北九州の戦いは、筑前五城将と呼ばれる者らが予想通りの頑強な抵抗を見せている。大友や大村の領地は追放や改宗をさせられた仏教徒の蠢動により政情不安定となっているが直ちに敵勢力を崩壊させるには至っていない。加えて、九州における海賊衆、松浦党の動きもある。彼らを早期に屈服させるが為の鉄甲船であった筈だが、鉄甲船はまだ外海での戦いの経験はない。加えて嵐となれば水上戦闘など自殺行為だ。暫く両者共に動くことはないだろう。
「天下は、毛利家を見放したか?」
そう、俺が呟いてしまったせいであるかは分からないが、翌日から六日間に渡り、嵐により九州の戦いは停滞した。

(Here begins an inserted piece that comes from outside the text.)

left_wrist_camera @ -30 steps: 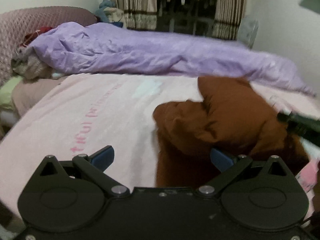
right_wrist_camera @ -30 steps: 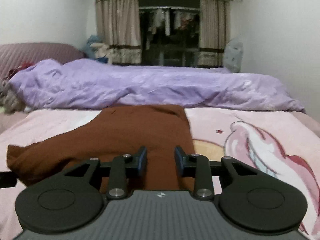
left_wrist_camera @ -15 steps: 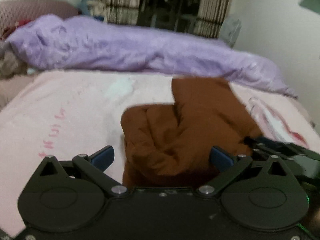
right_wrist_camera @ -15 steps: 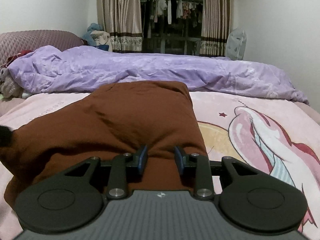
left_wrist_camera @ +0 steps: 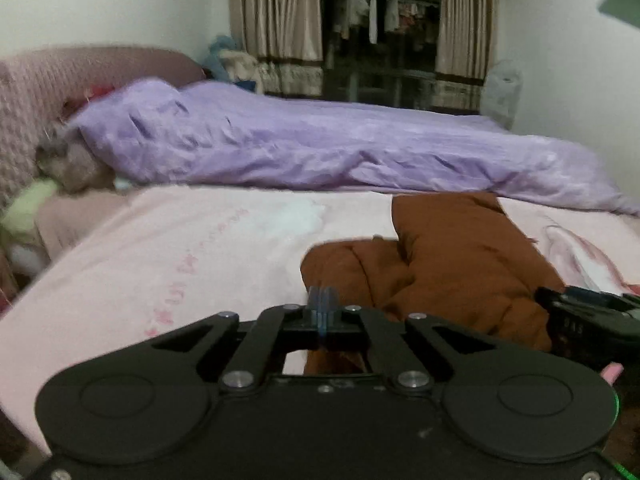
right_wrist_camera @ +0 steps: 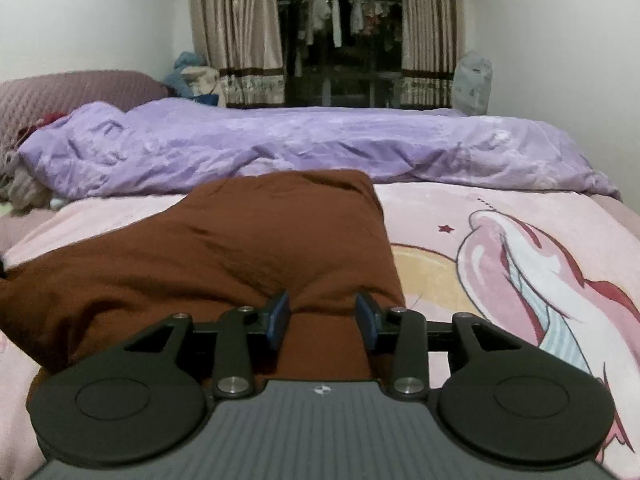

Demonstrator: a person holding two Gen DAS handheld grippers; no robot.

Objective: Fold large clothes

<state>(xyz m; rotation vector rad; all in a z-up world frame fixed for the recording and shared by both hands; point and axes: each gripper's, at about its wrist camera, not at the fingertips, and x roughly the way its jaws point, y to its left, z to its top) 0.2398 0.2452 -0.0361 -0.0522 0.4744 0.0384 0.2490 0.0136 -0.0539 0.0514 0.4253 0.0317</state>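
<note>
Bedroom, pink blanket [right_wrist_camera: 500,208] on bed, purple duvet [right_wrist_camera: 320,148] along far side. Brown garment [right_wrist_camera: 248,248] bunched on blanket, near edge. Left gripper [left_wrist_camera: 322,306] clenched, pads together at garment's left edge; can't tell if cloth is pinched. Right gripper [right_wrist_camera: 323,316] jaws opening, garment between them, pads not pressing

From my right gripper [right_wrist_camera: 322,320] the garment [right_wrist_camera: 240,252] lies on the blanket [right_wrist_camera: 500,248] at twelve o'clock, spreading toward nine. The quilt [right_wrist_camera: 320,148] stretches behind it from ten to two, with the curtains [right_wrist_camera: 236,40] beyond. My left gripper [left_wrist_camera: 322,306] sits at the garment's nine-o'clock edge.
</note>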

毛利家にとっては血涙を流すほどに惜しい六日間であり、九州諸侯にとっては改めて冷静になることが出来る六日間であった。
そうして嵐が過ぎ去った後、俺の元に幾つか報せが入った。一つは島津家の北上。他勢力を攻撃し、勢力を拡大せんとする構え。もう一つは、竜造寺家家臣、鍋島左衛門大夫よりの降伏の書状。
残酷な沙汰を下す覚悟を、俺は少しずつ固めていった。